◆ **DATASET CONTENT**:

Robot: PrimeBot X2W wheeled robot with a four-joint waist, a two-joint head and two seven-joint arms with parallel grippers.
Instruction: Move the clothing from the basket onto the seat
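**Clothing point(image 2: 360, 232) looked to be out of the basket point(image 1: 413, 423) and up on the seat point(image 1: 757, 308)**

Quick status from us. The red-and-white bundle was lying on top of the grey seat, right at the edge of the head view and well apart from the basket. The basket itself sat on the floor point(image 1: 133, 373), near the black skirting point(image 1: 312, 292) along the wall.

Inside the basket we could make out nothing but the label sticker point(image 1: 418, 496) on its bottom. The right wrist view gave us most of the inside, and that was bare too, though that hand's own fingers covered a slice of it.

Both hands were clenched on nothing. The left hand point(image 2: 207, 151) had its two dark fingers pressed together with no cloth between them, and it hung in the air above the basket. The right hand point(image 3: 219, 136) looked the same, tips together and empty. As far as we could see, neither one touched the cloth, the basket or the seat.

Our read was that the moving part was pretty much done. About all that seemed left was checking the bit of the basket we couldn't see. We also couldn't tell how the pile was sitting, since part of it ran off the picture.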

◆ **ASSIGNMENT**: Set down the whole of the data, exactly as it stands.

◆ **TASK OUTPUT**:
Robot: PrimeBot X2W wheeled robot with a four-joint waist, a two-joint head and two seven-joint arms with parallel grippers.
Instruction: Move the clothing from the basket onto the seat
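**Clothing point(image 2: 360, 232) looked to be out of the basket point(image 1: 413, 423) and up on the seat point(image 1: 757, 308)**

Quick status from us. The red-and-white bundle was lying on top of the grey seat, right at the edge of the head view and well apart from the basket. The basket itself sat on the floor point(image 1: 133, 373), near the black skirting point(image 1: 312, 292) along the wall.

Inside the basket we could make out nothing but the label sticker point(image 1: 418, 496) on its bottom. The right wrist view gave us most of the inside, and that was bare too, though that hand's own fingers covered a slice of it.

Both hands were clenched on nothing. The left hand point(image 2: 207, 151) had its two dark fingers pressed together with no cloth between them, and it hung in the air above the basket. The right hand point(image 3: 219, 136) looked the same, tips together and empty. As far as we could see, neither one touched the cloth, the basket or the seat.

Our read was that the moving part was pretty much done. About all that seemed left was checking the bit of the basket we couldn't see. We also couldn't tell how the pile was sitting, since part of it ran off the picture.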

The output is complete as shown.